# TASK ITEM
Repeat only the lines running from the beginning of the material through the line that contains "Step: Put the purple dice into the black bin".

# INFORMATION PROVIDED
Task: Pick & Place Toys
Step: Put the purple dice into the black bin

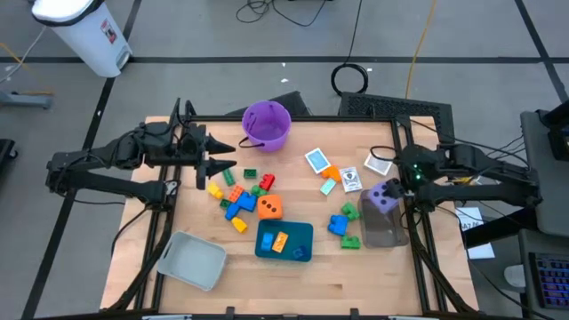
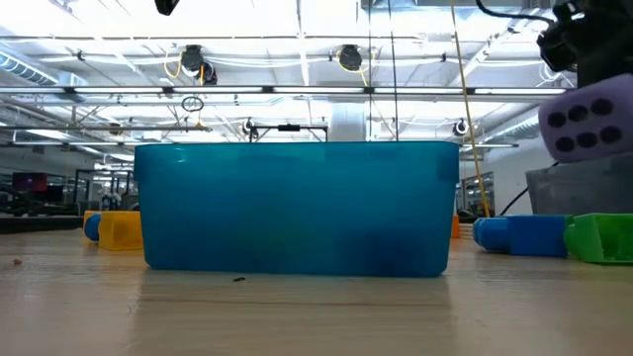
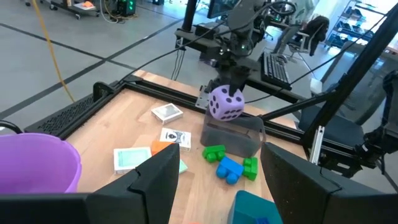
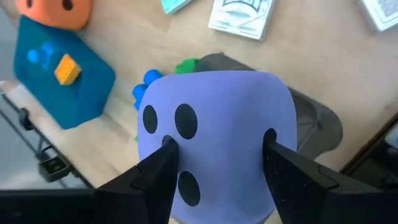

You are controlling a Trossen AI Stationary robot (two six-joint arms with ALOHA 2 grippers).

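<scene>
The purple die (image 4: 214,143) sits pinched in my right gripper (image 4: 217,165), just above the clear tray (image 1: 388,228). I judge this the placing step; next I lower and release. My left gripper (image 1: 216,154) waits, jaws apart, near the bucket (image 1: 266,124).

Your two arms are matte black throughout, built of slim angular links and blocky joints, with thin black cables trailing from the right arm (image 1: 480,173). Its wrist carries a small green light, and each gripper ends in two broad, dark, flat-faced fingers (image 3: 155,180).
</scene>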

# FINAL ANSWER
Task: Pick & Place Toys
Step: Put the purple dice into the black bin

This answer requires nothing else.